Thursday, July 15, 2021

"Fitch" restores its view of Saudi Arabia from negative to stable

 Fitch kept Saudi Arabia's credit rating at "A", but returned the outlook to "stable" from "negative", which reflects the return of improvement to the joints of the local economy and its public finances.


The agency said in a report today, Thursday, that today's review reflects the potential for a slight deterioration in the main sovereign balance sheet measures compared to the time of the previous review, which showed a clear deterioration at the time.


She stated that the remarkable improvement in oil prices, and the government's continued commitment to controlling public finances, prompted it to adjust the future outlook to stable from negative.


Oil prices, the main source of income for the Kingdom, have improved from an average of $60 three months ago to $74 at present for a barrel of Brent, amid expectations that demand for crude will continue to improve globally.


But Fitch indicated that it continues to expect government debt from GDP to rise, and sovereign net foreign assets to decline in the medium term, but these measures will remain much stronger than the average rating of "A".


She added, "The Saudi government will maintain large financial margins of safety.
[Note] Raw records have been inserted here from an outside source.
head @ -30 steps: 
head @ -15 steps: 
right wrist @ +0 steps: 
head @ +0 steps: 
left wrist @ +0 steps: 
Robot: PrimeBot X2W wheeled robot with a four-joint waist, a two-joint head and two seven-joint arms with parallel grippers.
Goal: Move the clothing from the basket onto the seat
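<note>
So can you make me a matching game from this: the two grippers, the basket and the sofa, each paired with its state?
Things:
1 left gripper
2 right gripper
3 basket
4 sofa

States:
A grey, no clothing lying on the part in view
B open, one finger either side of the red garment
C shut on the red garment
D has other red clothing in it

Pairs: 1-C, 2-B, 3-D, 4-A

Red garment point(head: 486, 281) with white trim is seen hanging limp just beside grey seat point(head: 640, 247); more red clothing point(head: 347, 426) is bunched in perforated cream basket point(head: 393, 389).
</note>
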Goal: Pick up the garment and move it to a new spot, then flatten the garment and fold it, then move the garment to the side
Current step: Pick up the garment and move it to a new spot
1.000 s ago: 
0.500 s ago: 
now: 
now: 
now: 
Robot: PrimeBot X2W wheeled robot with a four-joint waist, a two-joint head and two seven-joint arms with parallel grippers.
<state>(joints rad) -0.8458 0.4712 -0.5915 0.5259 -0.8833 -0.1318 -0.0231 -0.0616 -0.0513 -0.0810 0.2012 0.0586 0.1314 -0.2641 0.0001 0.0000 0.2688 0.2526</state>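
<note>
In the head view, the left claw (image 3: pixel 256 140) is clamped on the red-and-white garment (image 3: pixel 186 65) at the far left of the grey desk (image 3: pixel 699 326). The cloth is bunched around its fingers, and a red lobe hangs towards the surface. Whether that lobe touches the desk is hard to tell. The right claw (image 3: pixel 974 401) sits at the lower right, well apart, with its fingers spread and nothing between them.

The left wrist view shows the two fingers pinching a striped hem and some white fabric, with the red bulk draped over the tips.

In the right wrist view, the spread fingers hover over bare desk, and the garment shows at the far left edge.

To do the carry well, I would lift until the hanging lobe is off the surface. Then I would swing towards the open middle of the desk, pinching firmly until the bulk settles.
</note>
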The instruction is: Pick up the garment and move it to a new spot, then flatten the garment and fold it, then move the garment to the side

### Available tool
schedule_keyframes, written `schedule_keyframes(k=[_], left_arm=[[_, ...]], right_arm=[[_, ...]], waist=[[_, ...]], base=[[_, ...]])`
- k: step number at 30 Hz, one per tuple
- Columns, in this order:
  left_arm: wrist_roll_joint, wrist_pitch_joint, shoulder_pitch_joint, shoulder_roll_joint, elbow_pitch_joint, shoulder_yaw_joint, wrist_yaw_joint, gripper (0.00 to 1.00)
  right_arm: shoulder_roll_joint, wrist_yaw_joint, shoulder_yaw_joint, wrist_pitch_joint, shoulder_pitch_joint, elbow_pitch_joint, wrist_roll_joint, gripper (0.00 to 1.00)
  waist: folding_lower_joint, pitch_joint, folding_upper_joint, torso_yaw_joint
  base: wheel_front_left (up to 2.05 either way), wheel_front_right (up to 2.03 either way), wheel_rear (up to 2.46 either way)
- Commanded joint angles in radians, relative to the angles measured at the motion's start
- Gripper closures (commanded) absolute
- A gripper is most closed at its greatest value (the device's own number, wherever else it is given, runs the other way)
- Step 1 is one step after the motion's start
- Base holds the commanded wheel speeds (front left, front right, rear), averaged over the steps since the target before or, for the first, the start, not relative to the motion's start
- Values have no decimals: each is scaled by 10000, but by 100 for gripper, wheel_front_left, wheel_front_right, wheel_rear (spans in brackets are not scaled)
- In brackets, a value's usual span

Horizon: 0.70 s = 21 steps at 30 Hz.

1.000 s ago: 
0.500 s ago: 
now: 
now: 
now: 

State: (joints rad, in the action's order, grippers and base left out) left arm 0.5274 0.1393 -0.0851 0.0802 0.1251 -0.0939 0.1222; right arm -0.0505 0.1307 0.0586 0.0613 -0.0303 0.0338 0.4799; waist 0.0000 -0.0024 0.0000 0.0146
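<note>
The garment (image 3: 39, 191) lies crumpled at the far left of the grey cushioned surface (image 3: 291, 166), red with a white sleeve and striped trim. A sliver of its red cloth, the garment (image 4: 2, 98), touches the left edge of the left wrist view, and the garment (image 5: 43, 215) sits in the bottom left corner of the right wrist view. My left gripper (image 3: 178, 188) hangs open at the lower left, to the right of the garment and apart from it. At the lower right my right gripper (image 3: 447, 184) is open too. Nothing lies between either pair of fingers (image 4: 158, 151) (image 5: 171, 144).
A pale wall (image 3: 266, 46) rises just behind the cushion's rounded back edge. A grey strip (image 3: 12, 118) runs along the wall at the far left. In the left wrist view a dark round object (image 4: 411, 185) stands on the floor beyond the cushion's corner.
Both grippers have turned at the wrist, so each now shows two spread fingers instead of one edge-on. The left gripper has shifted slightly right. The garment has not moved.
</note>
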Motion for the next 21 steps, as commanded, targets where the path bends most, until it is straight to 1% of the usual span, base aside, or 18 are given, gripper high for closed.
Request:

Deposits in the central bank exceed 10% of GDP, and dependence on oil is currently feasible.. But indicators of weak governance and exposure to geopolitical shocks restrict the rating."


And it expected the budget deficit to shrink to 3.3% of GDP in 2021 from 11.3% in 2020, "better than the budget target of 4.9%, assuming an average price of $63 per barrel."


"The budget will be supported by the value-added tax revenues that the government raised in July 2020 from 5% to 15%," the agency said.


She noted that the public debt is expected to reach 35% of GDP by the end of 2023, compared to an average of 33 currently.


"We expect central government deposits to decline to 11.4 percent of GDP by 2023 from 16.6 percent in 2020," he added.